Each line of the records below that contains "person" needs to be copied.
▼▼▼
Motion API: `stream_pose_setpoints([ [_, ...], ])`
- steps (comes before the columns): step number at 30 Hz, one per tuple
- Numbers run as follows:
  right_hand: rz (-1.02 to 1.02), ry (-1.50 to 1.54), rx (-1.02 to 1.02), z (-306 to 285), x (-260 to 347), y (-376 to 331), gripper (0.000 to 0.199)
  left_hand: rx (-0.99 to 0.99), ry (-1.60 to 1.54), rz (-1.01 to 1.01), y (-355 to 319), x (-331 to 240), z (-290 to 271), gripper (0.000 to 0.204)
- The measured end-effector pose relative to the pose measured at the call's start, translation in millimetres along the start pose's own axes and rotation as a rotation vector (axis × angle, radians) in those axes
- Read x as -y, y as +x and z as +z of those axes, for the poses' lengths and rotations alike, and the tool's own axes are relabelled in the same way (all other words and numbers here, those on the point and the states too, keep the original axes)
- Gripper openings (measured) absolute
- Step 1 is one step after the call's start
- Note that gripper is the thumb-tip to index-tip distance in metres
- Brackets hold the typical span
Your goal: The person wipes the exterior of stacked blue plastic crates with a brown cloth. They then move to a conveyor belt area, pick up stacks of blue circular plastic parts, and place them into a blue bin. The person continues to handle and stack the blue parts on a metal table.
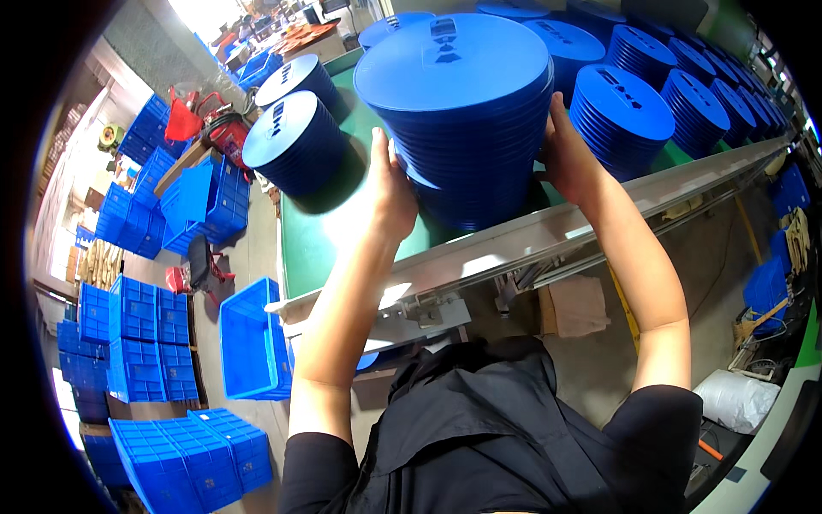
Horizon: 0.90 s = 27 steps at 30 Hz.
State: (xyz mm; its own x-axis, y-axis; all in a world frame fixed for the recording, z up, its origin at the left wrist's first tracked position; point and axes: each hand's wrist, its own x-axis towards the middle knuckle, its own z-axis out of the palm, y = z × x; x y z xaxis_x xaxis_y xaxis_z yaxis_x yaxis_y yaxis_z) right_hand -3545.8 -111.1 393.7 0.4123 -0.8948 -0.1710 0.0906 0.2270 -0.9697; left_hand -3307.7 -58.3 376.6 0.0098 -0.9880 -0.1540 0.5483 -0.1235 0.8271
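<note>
A tall stack of round blue discs (454,73) stands in front of me, its top face marked with dark print. My left hand (392,193) is against the left side of the stack, thumb pointing up and the other fingers mostly hidden by it. On the opposite side my right hand (569,154) cups the stack, with its fingertips out of sight behind it. Two shorter disc stacks stand to the left, the nearer disc stack (287,141) closest to my left hand. Right of my right hand is another blue disc stack (623,111).
The stacks stand on a green work surface (312,248) with a pale metal edge. Several more disc stacks reach to the far right. Below left sits an open blue crate (248,343), near piled blue crates (145,343). A white sack (736,403) lies at lower right.
</note>
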Motion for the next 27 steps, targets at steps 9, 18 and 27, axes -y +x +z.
stream_pose_setpoints([
  [9, -0.052, 0.112, 0.079, 6.2, -0.9, 0.9, 0.1, -0.02, 0.031, 0.023, -8.0, -3.5, 20.5, 0.074],
  [18, -0.132, 0.008, 0.08, 42.2, 34.9, -8.5, 0.099, -0.058, -0.111, 0.122, -36.6, -50.3, 35.4, 0.061],
  [27, -0.226, 0.106, 0.557, 205.3, 69.3, -49.7, 0.09, -0.072, -0.077, 0.206, -162.2, -155.0, -50.1, 0.069],
])
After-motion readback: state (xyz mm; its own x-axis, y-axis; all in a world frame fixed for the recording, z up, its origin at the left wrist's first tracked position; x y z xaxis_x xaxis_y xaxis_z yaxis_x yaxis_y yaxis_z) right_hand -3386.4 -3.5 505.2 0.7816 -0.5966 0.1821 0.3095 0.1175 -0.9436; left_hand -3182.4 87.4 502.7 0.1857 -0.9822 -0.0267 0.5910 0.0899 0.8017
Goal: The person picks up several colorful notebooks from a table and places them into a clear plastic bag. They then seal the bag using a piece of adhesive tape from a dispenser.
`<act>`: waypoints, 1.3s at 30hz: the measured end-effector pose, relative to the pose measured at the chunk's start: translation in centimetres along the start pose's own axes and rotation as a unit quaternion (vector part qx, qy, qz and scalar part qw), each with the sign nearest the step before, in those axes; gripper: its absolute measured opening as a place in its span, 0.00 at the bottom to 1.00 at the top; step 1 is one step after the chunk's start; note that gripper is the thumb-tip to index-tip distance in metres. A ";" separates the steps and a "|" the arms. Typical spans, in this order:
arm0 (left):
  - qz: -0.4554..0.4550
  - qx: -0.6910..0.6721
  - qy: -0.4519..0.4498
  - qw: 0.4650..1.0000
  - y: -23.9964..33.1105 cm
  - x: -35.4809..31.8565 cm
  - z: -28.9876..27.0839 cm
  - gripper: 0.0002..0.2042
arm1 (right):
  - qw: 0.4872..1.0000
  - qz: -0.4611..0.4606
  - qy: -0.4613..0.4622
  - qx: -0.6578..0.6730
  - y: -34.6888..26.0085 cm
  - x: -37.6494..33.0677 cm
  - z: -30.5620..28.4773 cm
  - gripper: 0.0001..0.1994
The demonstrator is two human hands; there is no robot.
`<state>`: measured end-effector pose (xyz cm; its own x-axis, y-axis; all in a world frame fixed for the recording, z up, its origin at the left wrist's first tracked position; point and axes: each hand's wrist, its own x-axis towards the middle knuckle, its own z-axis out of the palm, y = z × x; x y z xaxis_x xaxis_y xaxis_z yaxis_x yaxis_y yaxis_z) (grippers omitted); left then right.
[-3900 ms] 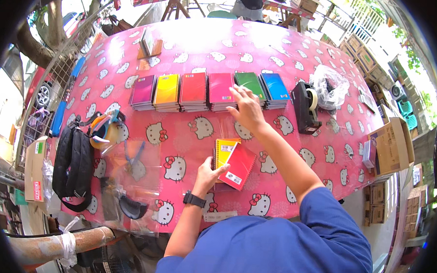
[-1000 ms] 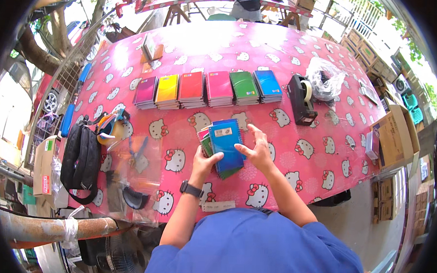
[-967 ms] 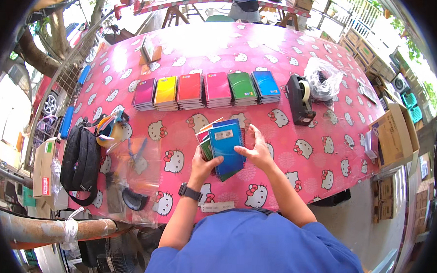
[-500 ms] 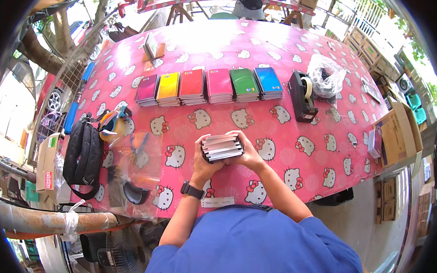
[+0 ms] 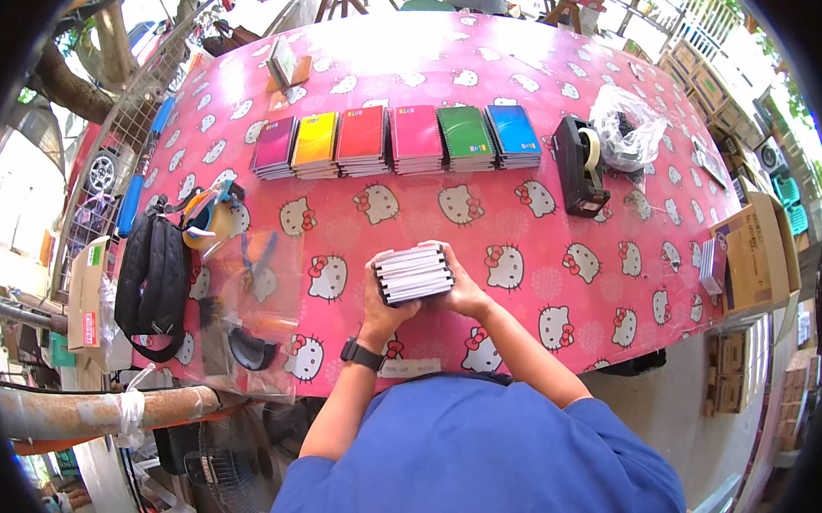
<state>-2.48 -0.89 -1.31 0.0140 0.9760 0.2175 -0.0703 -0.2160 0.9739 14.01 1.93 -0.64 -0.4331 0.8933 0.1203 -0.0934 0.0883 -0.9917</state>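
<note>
Between my two hands is a small stack of spiral notebooks, its white page edges turned upward and dark bindings showing at the sides. My left hand grips the stack's left side, and a dark watch sits on that wrist. On the right side, my right hand is wrapped round the same stack. Beyond my hands runs a row of notebook piles: purple, yellow, red, pink, green and blue.
A black tape dispenser and a clear plastic bag lie right of the row. The pink patterned table also bears a black bag at left. An open cardboard box stands at the right edge, beside more notebooks.
The stack in my hands now looks more even, its page edges lined up closer together. My view has tilted slightly, so the table's things appear a little higher.
</note>
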 end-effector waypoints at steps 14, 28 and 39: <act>0.060 0.126 0.010 0.990 -0.2 1.0 -1.0 0.31 | 0.999 0.031 -0.016 -0.007 0.2 0.9 -2.2 0.38; -0.226 0.372 0.117 0.893 -1.6 9.0 -0.1 0.49 | 0.884 0.237 0.116 -0.386 -0.3 5.5 -3.8 0.41; -0.217 0.319 0.088 0.919 -1.3 5.4 -0.4 0.45 | 0.901 0.133 0.195 -0.365 1.5 1.9 -4.5 0.29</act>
<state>-2.73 4.71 -1.44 -0.2618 0.9517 -0.1601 0.5028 0.2761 0.8191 17.11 5.77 -2.11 0.0084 0.9999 -0.0092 0.6426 -0.0124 -0.7661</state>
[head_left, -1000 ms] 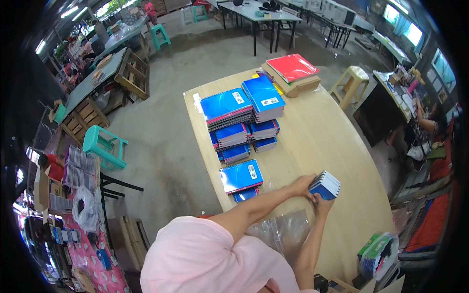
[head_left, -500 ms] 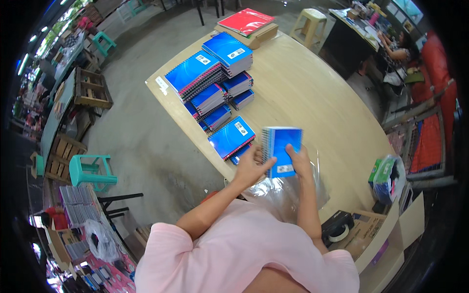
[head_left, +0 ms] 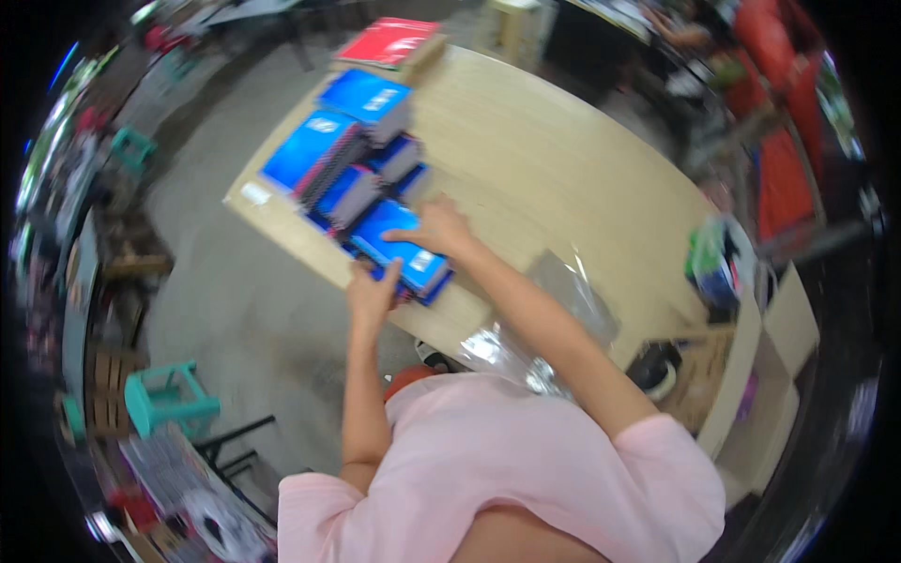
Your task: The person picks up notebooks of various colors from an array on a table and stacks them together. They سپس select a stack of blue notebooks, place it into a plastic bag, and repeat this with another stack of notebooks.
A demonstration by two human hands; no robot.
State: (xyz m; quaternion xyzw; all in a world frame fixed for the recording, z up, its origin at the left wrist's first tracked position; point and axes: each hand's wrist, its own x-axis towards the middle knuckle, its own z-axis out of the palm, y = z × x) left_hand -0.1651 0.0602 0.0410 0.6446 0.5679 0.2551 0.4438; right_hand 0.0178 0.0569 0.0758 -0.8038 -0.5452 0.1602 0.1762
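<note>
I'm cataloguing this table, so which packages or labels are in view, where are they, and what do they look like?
Blue notebook under both hands: white rectangular label near its right end.
Clear plastic bags, crinkled, by the right forearm at the table's near edge.
Red stack, far end of table.

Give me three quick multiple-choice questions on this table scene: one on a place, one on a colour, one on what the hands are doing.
1. Where does the red notebook stack lie?
A. at the table's far end
B. on the floor
C. on a stool

2. What colour is the notebook under the hands?
A. green
B. blue
C. yellow

3. How is the right hand placed?
A. lifted clear
B. in a pocket
C. flat on the notebook

A: it lies beyond the blue stacks on the table.
B: its cover is blue.
C: the palm rests on it, the left hand at its near edge.
</note>
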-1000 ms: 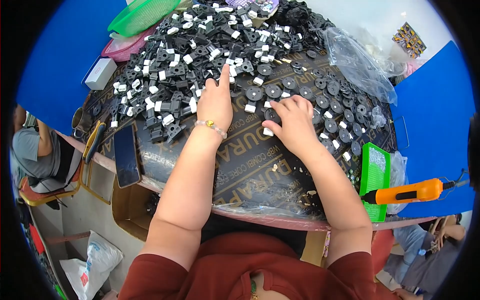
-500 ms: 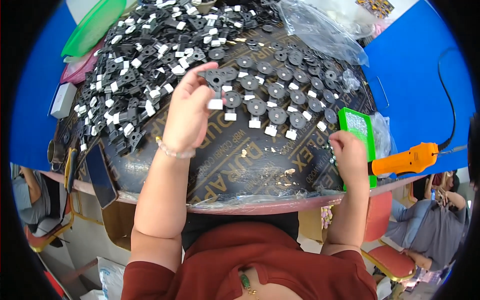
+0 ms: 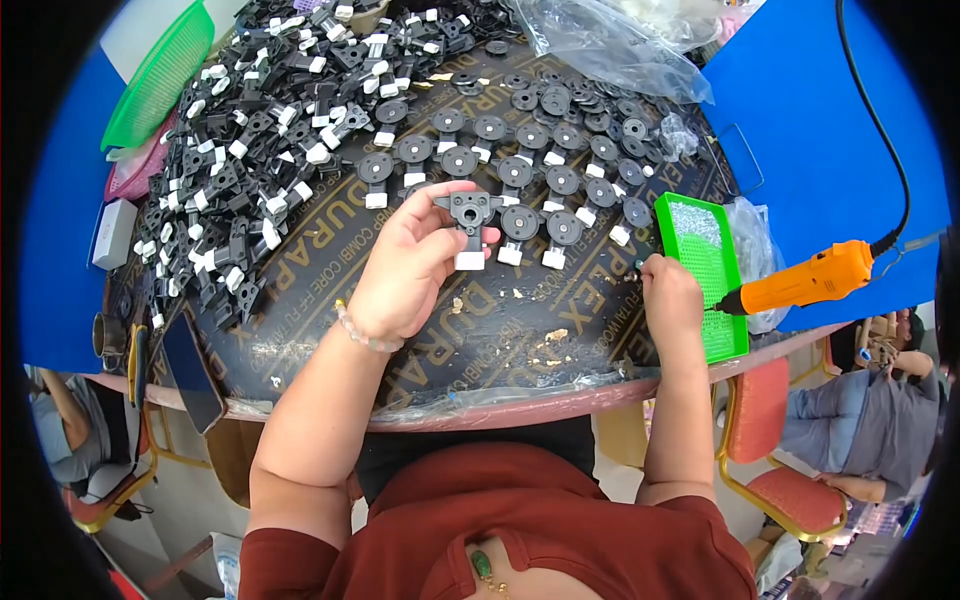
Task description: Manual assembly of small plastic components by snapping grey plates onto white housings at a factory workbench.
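Observation:
My left hand (image 3: pixel 405 270) grips a black plastic bracket (image 3: pixel 469 241) with a white end, raised over the near side of the table. The bracket has side arms and a round hole in its face. My right hand (image 3: pixel 674 305) is closed in a pinch just left of a green tray (image 3: pixel 738 343); what lies between its fingertips is too small to make out. Beyond the left hand stand rows of similar brackets with round black discs (image 3: pixel 519 222) on them. An orange electric screwdriver (image 3: pixel 815 284) lies across the tray's right edge, its tip over the tray.
A large heap of black brackets with white ends (image 3: pixel 250 150) covers the left. Loose black discs (image 3: pixel 555 100) lie at the back near a clear plastic bag (image 3: pixel 620 50). A phone (image 3: pixel 190 365), yellow-handled pliers (image 3: pixel 138 360) and a green basket (image 3: pixel 160 85) are on the left.
My left hand has brought the bracket nearer to me and to the right, uncovering discs behind it. My right hand stays pinched beside the tray, slightly farther out. The whole view has shifted a little.

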Available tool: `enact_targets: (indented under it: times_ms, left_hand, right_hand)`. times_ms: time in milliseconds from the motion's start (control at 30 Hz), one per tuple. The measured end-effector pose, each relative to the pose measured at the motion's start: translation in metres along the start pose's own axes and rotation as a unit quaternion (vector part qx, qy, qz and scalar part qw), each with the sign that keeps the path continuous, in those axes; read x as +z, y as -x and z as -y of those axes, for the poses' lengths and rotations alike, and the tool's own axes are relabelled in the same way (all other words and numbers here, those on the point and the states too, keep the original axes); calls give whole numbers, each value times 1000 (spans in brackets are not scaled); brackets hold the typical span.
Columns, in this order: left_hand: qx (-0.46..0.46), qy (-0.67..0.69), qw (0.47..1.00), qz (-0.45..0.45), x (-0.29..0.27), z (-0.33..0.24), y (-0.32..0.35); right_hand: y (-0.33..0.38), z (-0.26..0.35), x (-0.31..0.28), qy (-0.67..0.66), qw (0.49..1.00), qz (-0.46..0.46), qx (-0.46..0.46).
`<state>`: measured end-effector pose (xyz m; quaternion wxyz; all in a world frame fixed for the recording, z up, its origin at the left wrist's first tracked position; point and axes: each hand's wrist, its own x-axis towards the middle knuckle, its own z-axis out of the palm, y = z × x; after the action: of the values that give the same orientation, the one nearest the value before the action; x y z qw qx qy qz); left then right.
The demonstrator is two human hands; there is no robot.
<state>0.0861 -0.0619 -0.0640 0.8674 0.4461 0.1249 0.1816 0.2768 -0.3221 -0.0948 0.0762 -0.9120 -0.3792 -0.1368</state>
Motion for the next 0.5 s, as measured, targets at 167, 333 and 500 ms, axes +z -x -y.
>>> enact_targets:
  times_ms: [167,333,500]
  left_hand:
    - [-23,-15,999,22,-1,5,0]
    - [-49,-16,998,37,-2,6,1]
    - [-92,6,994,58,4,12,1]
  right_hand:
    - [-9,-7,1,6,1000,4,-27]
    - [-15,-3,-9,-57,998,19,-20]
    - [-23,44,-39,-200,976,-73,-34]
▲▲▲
> Written reply
Your goal: The person wipes the exterior of stacked blue plastic crates with a brown cloth. They then move to a conveyor belt area, pick up stacks of blue circular plastic parts, and place them into a blue bin. The person continues to handle and stack the blue parts on a metal table.
Goal: The person picks up several colorful notebooks from a table and places them into a clear plastic bag. They then seal the bag using a piece of adhesive tape from a dispenser.
Your task: The person picks up notebooks of various colors from an array on a table and stacks them together. They سپس select a stack of blue notebooks, place it into a plastic bag, and repeat this with another stack of notebooks.

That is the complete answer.